Eu vi a felicidade no rosto da minha menina, vi o seu semblante se iluminando, eu a vi vivendo o sonho dela e agradecendo aos céus, todas as manhãs, porque tinha se tornado a mulher mais feliz de todo o mundo e tudo do meu lado. Mas aquilo não foi nada perto da luz que eu vi quando apareceu, numa fitinha azul e branca, um risquinho a mais que ela chamou de positivo, e também nada quando ela sentiu o primeiro chute dentro da barriga e aquele remexer que eu duvidava imensamente ser uma coisa normal, a barriga dela se transformava em bola quando o meu filho dava uma de jogador naquele espaço tão pequeno, e aquela luz nem se comparou a que tomou todo o quarto no dia em que, no meio da dor de quebrar ossos, ela trouxe o meu menino para o mundo.

Tudo por causa da minha Patrizia, porque só ela tinha o poder de transformar o meu desespero em brisa suave.

Só que m*****a da vida me escolheu para aprender com a dor e todos os dias, eu me perguntava o porquê tinha que ser eu, o porquê eu tinha que ser tão feliz só para depois, cair do meio do penhasco sem ter a mão da Patrizia para me puxar para cima.

Foi naquele dia que eu me esqueci que vivi dias de minha felicidade e comecei a quebrar, de uma vez só. Foi tudo tão rápido, a fraqueza, a perda de apetite, todas aquelas tonturas e desmaios, a correria para não deixar o meu filho ver nada daquele sofrimento. Mas a determinação estava ali, ela nunca quis colocar a vida da nossa filha em risco, aquela que estava na sua barriga, a da minha princesinha, por isso evitou muito remédio.

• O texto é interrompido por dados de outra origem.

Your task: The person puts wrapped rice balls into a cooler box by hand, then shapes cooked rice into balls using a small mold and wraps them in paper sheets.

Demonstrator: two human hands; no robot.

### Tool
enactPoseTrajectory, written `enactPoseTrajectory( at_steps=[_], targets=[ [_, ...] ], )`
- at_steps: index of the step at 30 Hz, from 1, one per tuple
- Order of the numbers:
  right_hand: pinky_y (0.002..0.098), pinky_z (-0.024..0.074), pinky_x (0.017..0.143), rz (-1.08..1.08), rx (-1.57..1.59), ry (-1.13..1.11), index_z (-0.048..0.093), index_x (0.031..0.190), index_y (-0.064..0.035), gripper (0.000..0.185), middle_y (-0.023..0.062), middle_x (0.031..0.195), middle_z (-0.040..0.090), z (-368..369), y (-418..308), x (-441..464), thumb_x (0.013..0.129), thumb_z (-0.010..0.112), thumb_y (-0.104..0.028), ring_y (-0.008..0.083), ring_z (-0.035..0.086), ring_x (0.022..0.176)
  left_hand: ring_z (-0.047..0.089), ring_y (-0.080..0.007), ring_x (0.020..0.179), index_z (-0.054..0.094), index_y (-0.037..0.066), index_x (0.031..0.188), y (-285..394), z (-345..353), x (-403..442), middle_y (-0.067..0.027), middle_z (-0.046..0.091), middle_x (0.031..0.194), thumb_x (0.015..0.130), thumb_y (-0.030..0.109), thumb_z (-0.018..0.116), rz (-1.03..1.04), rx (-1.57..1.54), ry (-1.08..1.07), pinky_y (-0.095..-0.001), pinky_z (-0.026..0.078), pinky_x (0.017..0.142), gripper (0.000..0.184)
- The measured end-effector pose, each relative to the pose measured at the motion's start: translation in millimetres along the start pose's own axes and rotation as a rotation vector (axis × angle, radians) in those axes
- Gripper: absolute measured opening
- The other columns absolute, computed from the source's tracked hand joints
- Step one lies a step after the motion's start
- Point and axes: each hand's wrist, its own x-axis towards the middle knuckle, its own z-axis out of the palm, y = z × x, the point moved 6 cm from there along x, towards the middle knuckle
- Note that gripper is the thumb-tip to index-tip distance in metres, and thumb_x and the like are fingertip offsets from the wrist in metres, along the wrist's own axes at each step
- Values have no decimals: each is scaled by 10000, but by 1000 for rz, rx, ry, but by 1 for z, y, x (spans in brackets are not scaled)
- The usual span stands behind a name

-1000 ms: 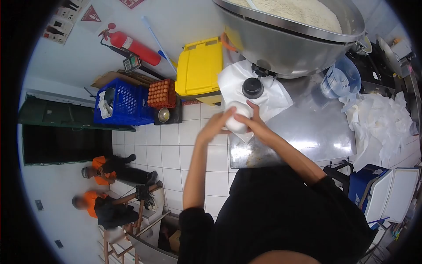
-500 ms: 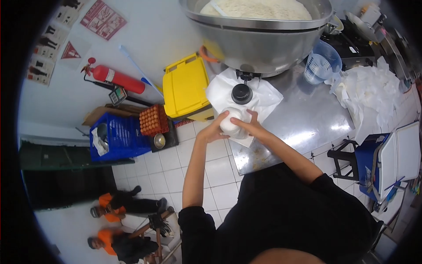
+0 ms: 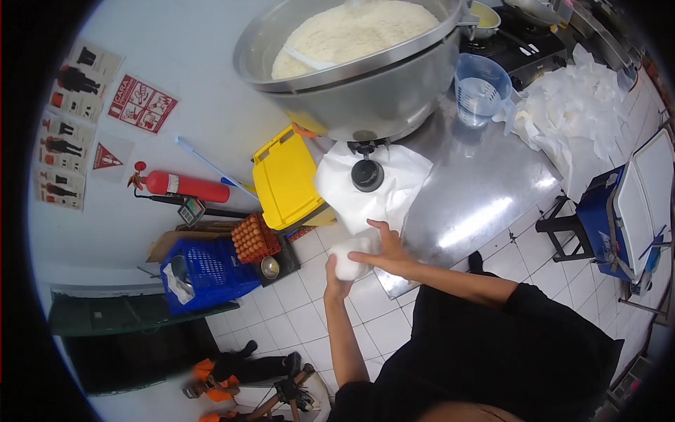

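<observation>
Between my two hands is a smooth white rounded bundle (image 3: 346, 259), slightly blurred; what is inside it cannot be seen. My left hand (image 3: 337, 283) is wrapped around its lower left side. From the right, my right hand (image 3: 391, 257) grips it with the thumb across the top and the index finger raised. Just beyond my hands, a white paper sheet (image 3: 337, 184) lies over the steel table edge, beneath a black round cap (image 3: 367, 175). Above that stands a big metal bowl (image 3: 365, 105) filled with a white, crumbly-looking mass (image 3: 358, 32) with a pale tool in it.
The steel table (image 3: 471, 190) carries a blue-tinted jug (image 3: 482, 88) and crumpled white paper (image 3: 573, 116). To the left stand a yellow bin (image 3: 285, 179), egg trays (image 3: 254, 239), a blue crate (image 3: 207, 274) and a wall-mounted fire extinguisher (image 3: 186, 186). People in orange (image 3: 214, 380) are at lower left.
Both hands have drawn the white bundle back from the paper sheet, toward my body and over the floor. The camera view has shifted and turned.
</observation>
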Motion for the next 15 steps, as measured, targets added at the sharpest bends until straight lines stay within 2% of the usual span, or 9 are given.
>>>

Podia ter sido tudo diferente, eu podia estar sim com a minha mulher do meu lado, me entregando mais para os meus filhos, mimando todo mundo e me reconhecendo na frente do espelho. Podia ter sido tudo diferente, mas a vida decidiu assim, foi ela que levou a minha Patrizia depois de quinze meses de luta, foi ela que fez os meus filhos saírem cópia exata da minha mulher, principalmente a minha princesa, foi ela que me trouxe essa dor que eu não consigo fazer adormecer, só acalmar e isso quando me permito descontar a minha raiva em cima dos inimigos, que insistem em me testar.

Foi assim que a vida que me quebrou e onde existiam sonhos, agora só existe escuridão.

Eu não tenho mais vontade para olhar nos olhinhos inocentes dos meus filhos, eu não tenho mais vontade para reconhecer a minha Patrizia naqueles rostos, eu não tenho mais vontade para ficar de pai com minha prole como eu fazia quando a minha mulher estava do meu lado, caminhando comigo, sendo a minha felicidade.

Agora amargurado com a vida, eu me transformei no capo que meu pai se empenhou tanto para que eu me tornasse. Aquele artista clássico morreu junto com a Patrizia, a única tela que eu pinto, são as faces dos meus inimigos com o seu sangue. Para quem já participou de tortura comigo, ou os mais íntimos, me chamam de Pintor e é nesse estilo que eu pinto agora, e só assim, eu consigo me acalmar um pouco.